Nello stesso tempo però, non possiamo dimenticare che in quegli anni, in tutte le formazioni politiche (compresa una parte minoritaria della Democrazia Cristiana) c’erano posizioni che si proponevano proprio di contenere il peso e i condizionamenti della rendita fondiaria sulle scelte urbanistiche. Sono gli anni che hanno prodotto le leggi sugli espropri per pubblica utilità, non solo per le opere pubbliche, ma anche per l’edilizia economica e popolare e per gli insediamenti produttivi con l’obiettivo di non far pagare la rendita fondiaria a chi aveva bisogno della prima casa o di aree per la propria attività produttiva. Sono anni in cui alcune amministrazioni sperimentarono il recupero dei centri storici ricorrendo all’esproprio per pubblica utilità, applicarono gli standard urbanisti per garantire spazi e servizi pubblici nelle città, ridussero drasticamente previsioni di espansione e crescita edilizia dei piani urbanistici del primo dopoguerra. Alcuni Comuni, pochi, avviarono processi di pianificazione coordinata.

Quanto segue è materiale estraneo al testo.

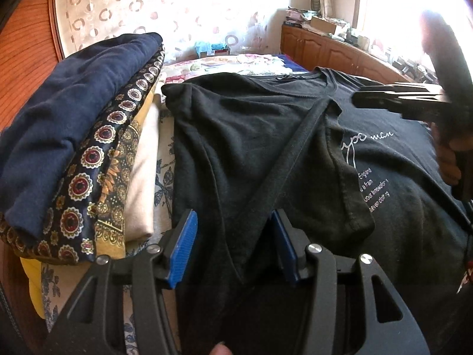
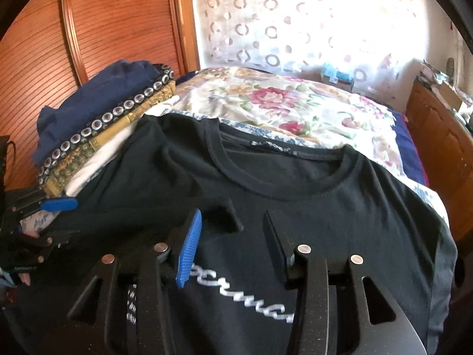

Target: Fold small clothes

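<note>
A black T-shirt (image 1: 236, 148) with white lettering lies front-up on the bed, its left side folded over toward the middle. In the right wrist view the T-shirt (image 2: 325, 207) shows its round collar at the far end. My left gripper (image 1: 233, 248) hangs low over the folded-in part, jaws apart, with the sleeve hem running between the blue pads and no pad pressing on it. My right gripper (image 2: 232, 247) stands open just above the lettering, nothing between its fingers. The right gripper (image 1: 359, 99) shows side-on near the collar, and the left gripper (image 2: 56, 222) sits at the shirt's left edge.
A stack of folded clothes (image 1: 74, 133), navy on top, then patterned and cream pieces, sits close on the shirt's left; the same stack (image 2: 97, 118) appears in the right wrist view. A floral bedspread (image 2: 280, 103) stretches beyond the collar. Wooden wardrobe doors (image 2: 118, 23) stand left, a cluttered cabinet (image 1: 325, 50) right.
</note>
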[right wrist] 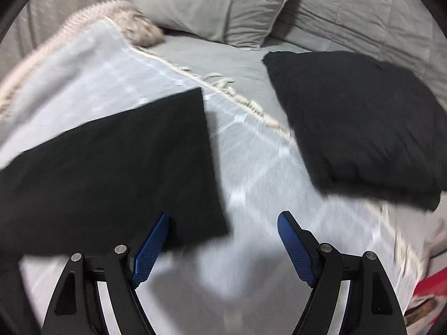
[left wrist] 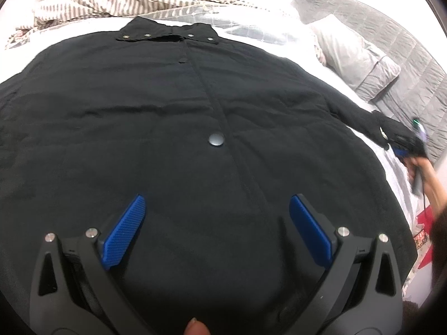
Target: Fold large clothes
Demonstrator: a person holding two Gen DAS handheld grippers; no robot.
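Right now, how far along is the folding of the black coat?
Barely started. Done: the black coat lies spread flat, front up, on the bed, its sleeve stretched out sideways. In hand: nothing; the left gripper hovers open over the hem, and the right gripper is open beside the cuff. Left: every fold; a folded black garment already lies near the pillows.

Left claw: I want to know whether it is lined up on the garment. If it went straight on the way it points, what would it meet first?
Most likely the black coat lying flat on the bed, below its round snap button. The left claw stands open, nothing between. Depth is uncertain.
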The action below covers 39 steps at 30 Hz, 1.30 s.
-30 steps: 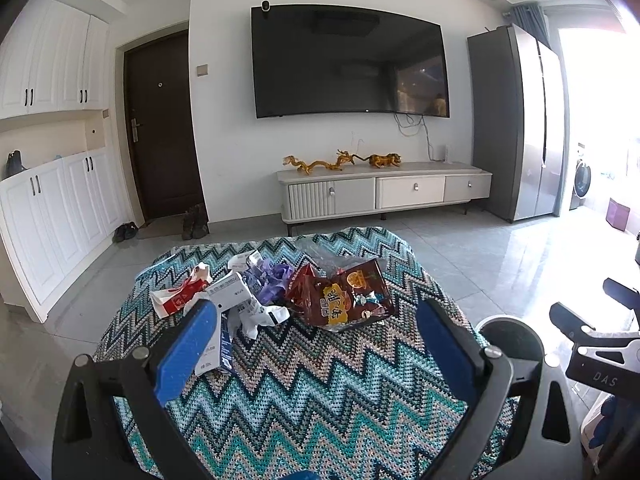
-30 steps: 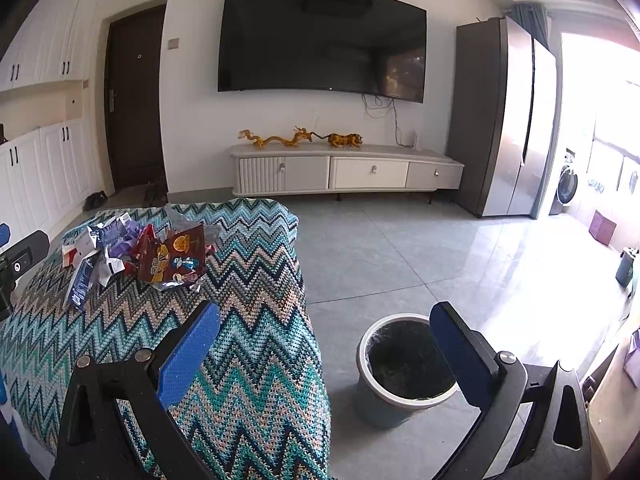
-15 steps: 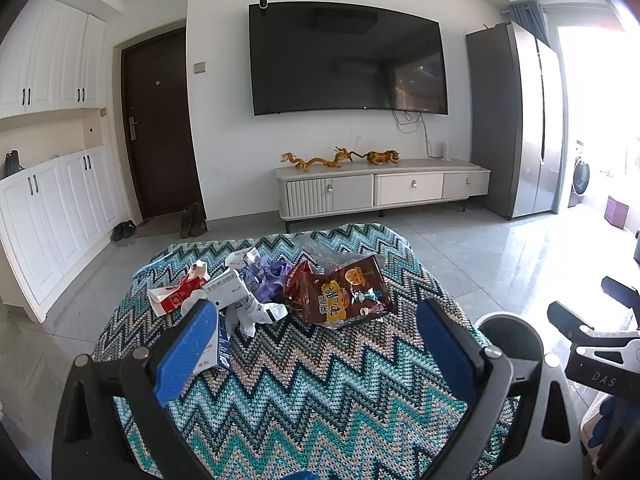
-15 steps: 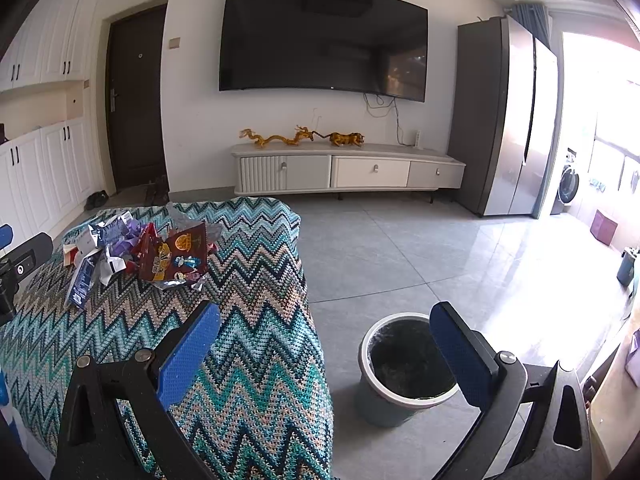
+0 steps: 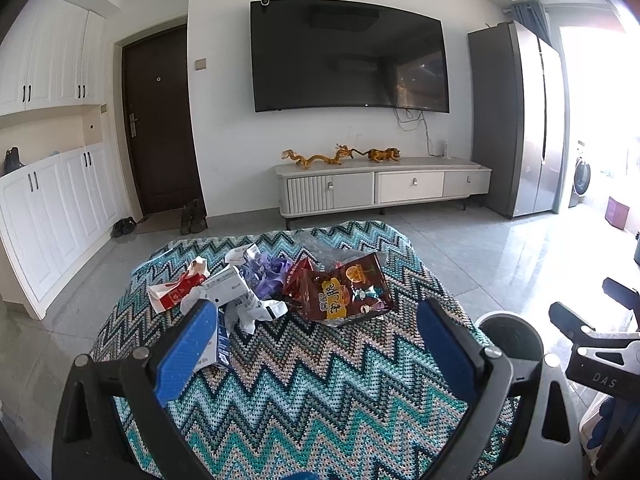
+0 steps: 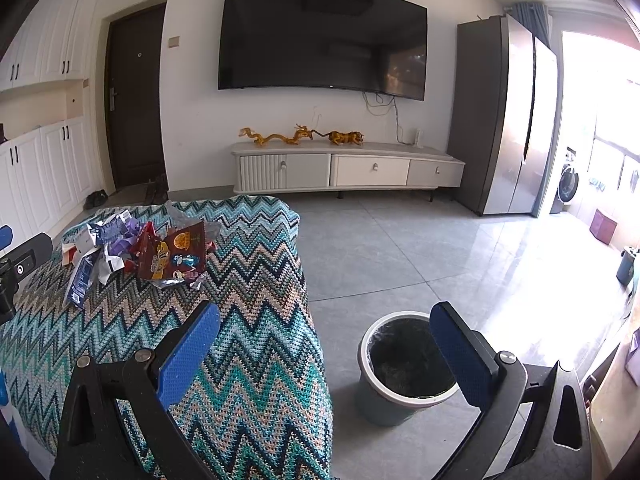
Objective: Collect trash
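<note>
A heap of trash lies on the zigzag-patterned cloth (image 5: 320, 392): a dark red snack bag (image 5: 344, 290), a purple wrapper (image 5: 272, 276), a white carton (image 5: 228, 284), crumpled white paper (image 5: 256, 312) and a red-and-white wrapper (image 5: 176, 292). My left gripper (image 5: 316, 344) hovers open just short of the heap, nothing between its blue pads. The same snack bag (image 6: 172, 252) shows far left in the right wrist view. My right gripper (image 6: 324, 352) is open and empty, beside the cloth's right edge, above a grey bin (image 6: 404, 368) with a black liner on the floor.
The bin (image 5: 508, 336) stands right of the covered table (image 6: 240, 320). A white TV cabinet (image 5: 384, 188) with gold figurines and a wall TV stand beyond. A grey fridge (image 6: 504, 120) is at the right, white cupboards (image 5: 48, 208) at the left. Grey tiled floor (image 6: 480, 272) lies between.
Both grippers have drifted only slightly; the heap sits a touch higher in the left wrist view. Both stay open and empty.
</note>
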### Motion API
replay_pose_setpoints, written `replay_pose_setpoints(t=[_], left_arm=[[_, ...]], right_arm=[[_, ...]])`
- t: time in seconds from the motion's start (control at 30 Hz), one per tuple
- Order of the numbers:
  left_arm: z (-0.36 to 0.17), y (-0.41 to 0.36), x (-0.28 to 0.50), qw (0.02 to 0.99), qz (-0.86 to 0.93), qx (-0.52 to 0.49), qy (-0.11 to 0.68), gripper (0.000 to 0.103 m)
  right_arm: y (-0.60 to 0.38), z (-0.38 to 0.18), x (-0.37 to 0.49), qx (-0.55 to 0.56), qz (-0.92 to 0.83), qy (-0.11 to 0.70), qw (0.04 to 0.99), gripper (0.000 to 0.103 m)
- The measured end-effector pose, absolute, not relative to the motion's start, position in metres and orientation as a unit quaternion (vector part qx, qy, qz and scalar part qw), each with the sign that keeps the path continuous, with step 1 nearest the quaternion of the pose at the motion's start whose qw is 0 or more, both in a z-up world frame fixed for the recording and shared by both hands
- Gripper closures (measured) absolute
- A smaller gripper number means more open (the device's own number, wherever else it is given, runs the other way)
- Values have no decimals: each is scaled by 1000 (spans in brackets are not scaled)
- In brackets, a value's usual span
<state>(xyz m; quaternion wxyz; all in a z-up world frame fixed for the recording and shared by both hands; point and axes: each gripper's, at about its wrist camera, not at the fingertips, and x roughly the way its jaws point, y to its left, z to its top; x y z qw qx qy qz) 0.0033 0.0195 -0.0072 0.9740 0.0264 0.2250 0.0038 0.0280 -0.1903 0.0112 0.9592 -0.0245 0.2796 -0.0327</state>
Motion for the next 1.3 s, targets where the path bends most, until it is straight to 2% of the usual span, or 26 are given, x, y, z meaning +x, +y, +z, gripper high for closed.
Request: replay_pose_setpoints(t=[1.3], left_arm=[[11,35,3,977,14,12,212,2]], right_arm=[[-187,27,32,-26,-26,265,964,0]])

L’esperienza dei piani coordinati della Val di Cornia degli anni 70, di cui tu sei stato protagonista insieme ad altri amministratori dell’epoca, ha molti di questi elementi di riforma e d’innovazione. Con i piani coordinati vennero stralciati circa 2 milioni di metri cubi di espansione residenziale e alberghiera, vennero classificati come parco pubblico circa 8.000 ettari di territorio (compresi 180 ettari della lottizzazione abusiva della Sterpaia e centinaia di ettari di terreno sulle colline campigliesi dove era possibile aprire cave anche dove ora c’è il parco archeominerario di San Silvestro), vennero massimizzati gli standard urbanistici prevedendo verde e servizi pubblici in una logica di “città territorio”, venne operato un fortissimo riequilibrio tra costa e collina.
Questi sono i tratti salienti di quell’esperienza nella quale si riscontra una forte propensione a contrapporsi alla rendita fondiaria. Ricordo solo che tutte le coste di Rimigliano, del promontorio di Populonia e tra Torre del Sale e Torre Mozza, vennero classificate come parchi naturali. Di fatto tutta la costa non urbanizzata della Val di Cornia venne protetta da mire e pressioni speculative. Sulla base di quelle scelte furono rimosse 2.000 costruzione abusive nel bosco della Sterpaia, dove oggi c’è il parco naturale.
Non mi dilungo. Non è questo lo spazio per una discussione approfondita su temi complessi – ormai parte della storia urbanistica della Val di Cornia. Non mi pare, però, che la stessa tensione ideale e culturale sia riscontrabile nelle più recenti esperienze di pianificazione urbanistica nelle quali, nonostante le solide basi gettate con i piani degli anni 70/80 del secolo scorso, si stenta a trovare un filo conduttore e una chiara strategia di governo del territorio. Non solo non si riesce più a togliere dai piani urbanistici le previsioni che, a distanza di decenni, risultano superate o non più rispondenti ai bisogni attuali, ma riemerge quella visione che tende a considerare la crescita edilizia, di per sé, un indicatore di sviluppo. Lo si è fatto anche a Campiglia nel 2011, con il recente regolamento urbanistico, nonostante i disastri finanziari che la bolla speculativa immobiliare ha prodotto in Italia e in molti paesi occidentali.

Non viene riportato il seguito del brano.